Is D slim yet?

This is my project for last week’s D hackathon:

Is D slim yet? - screenshot

This project aims to visualize the evolution of D’s reference implementation across a number of metrics over time. It does this by building D at all points in its GitHub history, then running a series of measurements on each version.

The project brings together a number of components:

I thought I could knock this out in two days, but a few interesting challenges presented themselves:

1. How do I build all versions of D from every point in its history without running out of disk space?

At the time of writing, there are 13868 commits in the meta-repository generated by D-dot-git. The total number of commits in all of D’s components’ repositories is higher, but we don’t care about all of them. Ultimately, we are interested in the total distinct set of source code versions that we can get by atomically cloning all components simultaneously, at all points in time. This means that all pull requests get treated as one commit (the merge), which suits us just fine – we aren’t interested in intermediate commits inside pull requests, which might not even be buildable, as the auto-tester only tests each pull request’s branch head. This also solves the problem of flattening the convoluted history of multiple Git repositories (per D component) into one linear history. (More on this in my 2014 DConf presentation.)

Currently, the compiler, runtime, standard library and the rdmd build tool, as built by Digger, all together weigh 77 MB. Multiplied by 13868, and even if you account for earlier versions being smaller, that’s still more disk space than I wanted to allocate for this project. Of course, I could just not cache every single built D version, but that meant that adding a new benchmark would require building every version of D all over again, so I was looking to trade some disk space to save time.

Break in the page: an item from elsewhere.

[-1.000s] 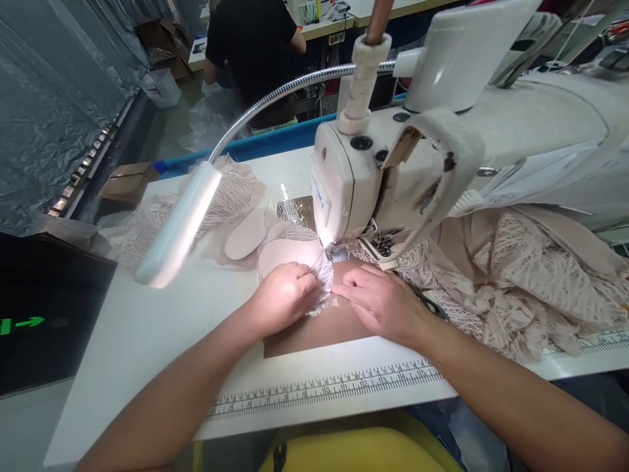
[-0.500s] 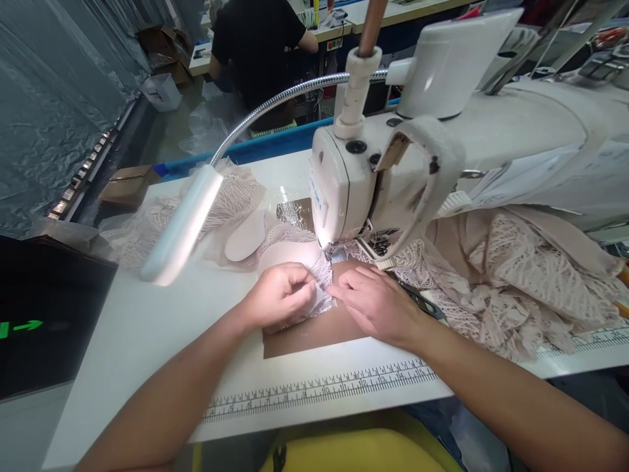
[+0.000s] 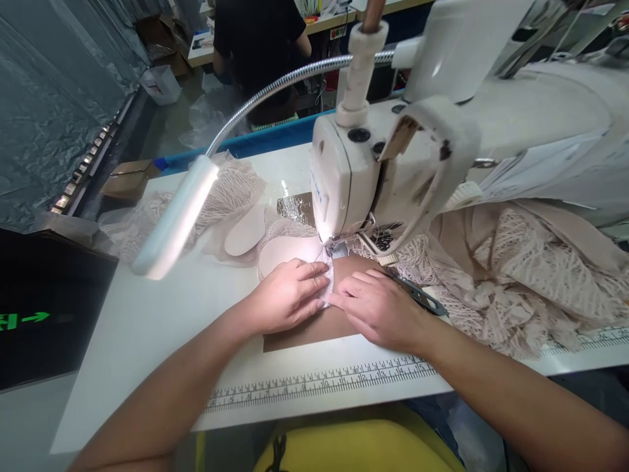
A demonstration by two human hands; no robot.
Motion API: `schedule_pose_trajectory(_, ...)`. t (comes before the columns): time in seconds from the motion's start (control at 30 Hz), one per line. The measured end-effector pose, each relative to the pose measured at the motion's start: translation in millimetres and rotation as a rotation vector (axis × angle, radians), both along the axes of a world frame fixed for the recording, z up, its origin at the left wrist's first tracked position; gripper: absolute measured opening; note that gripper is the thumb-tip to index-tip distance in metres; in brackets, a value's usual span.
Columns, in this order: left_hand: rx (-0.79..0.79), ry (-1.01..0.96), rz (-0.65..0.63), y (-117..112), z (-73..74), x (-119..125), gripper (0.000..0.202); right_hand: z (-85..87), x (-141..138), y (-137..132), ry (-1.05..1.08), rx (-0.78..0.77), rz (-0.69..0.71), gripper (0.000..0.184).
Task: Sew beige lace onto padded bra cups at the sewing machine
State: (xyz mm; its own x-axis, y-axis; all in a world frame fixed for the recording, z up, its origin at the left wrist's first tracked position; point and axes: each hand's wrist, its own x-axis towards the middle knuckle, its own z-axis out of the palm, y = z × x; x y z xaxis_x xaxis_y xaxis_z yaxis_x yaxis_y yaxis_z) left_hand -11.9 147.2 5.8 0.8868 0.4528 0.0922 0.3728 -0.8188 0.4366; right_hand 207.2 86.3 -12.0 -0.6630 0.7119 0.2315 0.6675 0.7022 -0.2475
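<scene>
A green arrow [image 3: 36,317] glows at left of the frame, pointing right on a dark panel [image 3: 49,275], with a cut-off green symbol [image 3: 7,321] beside it. At lower center, a printed ruler [image 3: 324,385] along the white tabletop [image 3: 147,314] reads 4 through 15. Blue lettering [image 3: 316,189] on the sewing machine's head [image 3: 339,183], center, is too blurred to read.

Lace [image 3: 327,283]: pale pink, openwork, small section flat over the brown sheet [image 3: 297,337], far end up at the sewing machine [image 3: 339,180] needle area. Right edge fairly straight; left part covered, so full outline can't be read. Smooth pad [image 3: 282,253]: pale pink, rounded outer edge, lying just left of the needle area, near side partly hidden. More lace gathered along its far side. Join between lace and pad: can't tell.
</scene>
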Motion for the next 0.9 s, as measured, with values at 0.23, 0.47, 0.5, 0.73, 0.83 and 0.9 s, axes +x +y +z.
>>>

Digger’s existing approach of minimizing disk space is using hard links: whenever a new build is cached, its neighbors (builds of the time-wise next/previous version, as well as builds from the same version but other build parameters) are scanned, and identical files are replaced with hard links. This saves some space, but not as much as I hoped: the biggest files were the binary ones, and small changes in the compiler or standard library caused the entire file to change.

My next experiment was with btrfs’ block-level deduplication. This did not go well. Lack of online deduplication does not sit well with mounting a sparse file as a loop device: you have to periodically stop the process filling up the disk to run the offline deduplication tool, as I found no simple way to reclaim disk space used by a sparse file hosting a btrfs partition after a deduplication run. Still, the space savings were not spectacular – I assume due to most changes inserting or deleting bytes, causing block-level mismatches in all data after the change.

I was considering simply compressing individual builds. They compress well (tenfold), which would’ve saved 90% of space, but this still seemed very wasteful, as there is so much duplicate data between builds. I wanted to try one more idea, using a well-known program that’s famous for its ability to handle duplicate data well, which is unsurprising because it was designed for this. The program is often used for backups, but most commonly is used for revision control. Yes, I’m talking about Git, of course.

The results were spectacular: 8x just from putting the files in Git, and a whopping 65x after a repack! This puts D’s fully-built history at a comfortable 5GB. And what’s curious, Git isn’t picky about the order in which you add files to the repository, which means that we can build D commits out of order without worrying that this will inflate the cache.

2. What’s a good order to run tests in?

Although we could just start with the oldest buildable version of D and benchmark each successive version, this wouldn’t be very efficient – it would take a lot of time to get to test all versions up to the latest, and adding a new benchmark would restart the whole process.

We can do better. I wrote a function which attempts to score each commit using a balance of curiosity and laziness, in the following way:

  1. Prefer recent commits
  2. Prefer commits with cached builds
  3. Prefer commits which are round numbers in base 2
  4. Prefer commits without test results
  5. Prefer commits between big differences in test results

Each rule grants a number of points which are added up. Rule #3 allows quickly getting an overview for new tests: it would put a big preference on commit number 8192, then on numbers 4096 and 12288, and so on.

Rule #5 is the most interesting one: if the algorithm sees two test results with a big difference next to each other, it will pick a commit between them, and assign to it a number of points proportional to the difference between the results. In effect, this causes the algorithm to automatically narrow down on (bisect, if you will) the commit or pull request that caused the spike in the results.

3. How to measure deterministically and precisely how much memory a program is allocating?

Answer: Use massif.

The source code is available on GitHub here, or you can play with the live version here (note the test selection drop-down).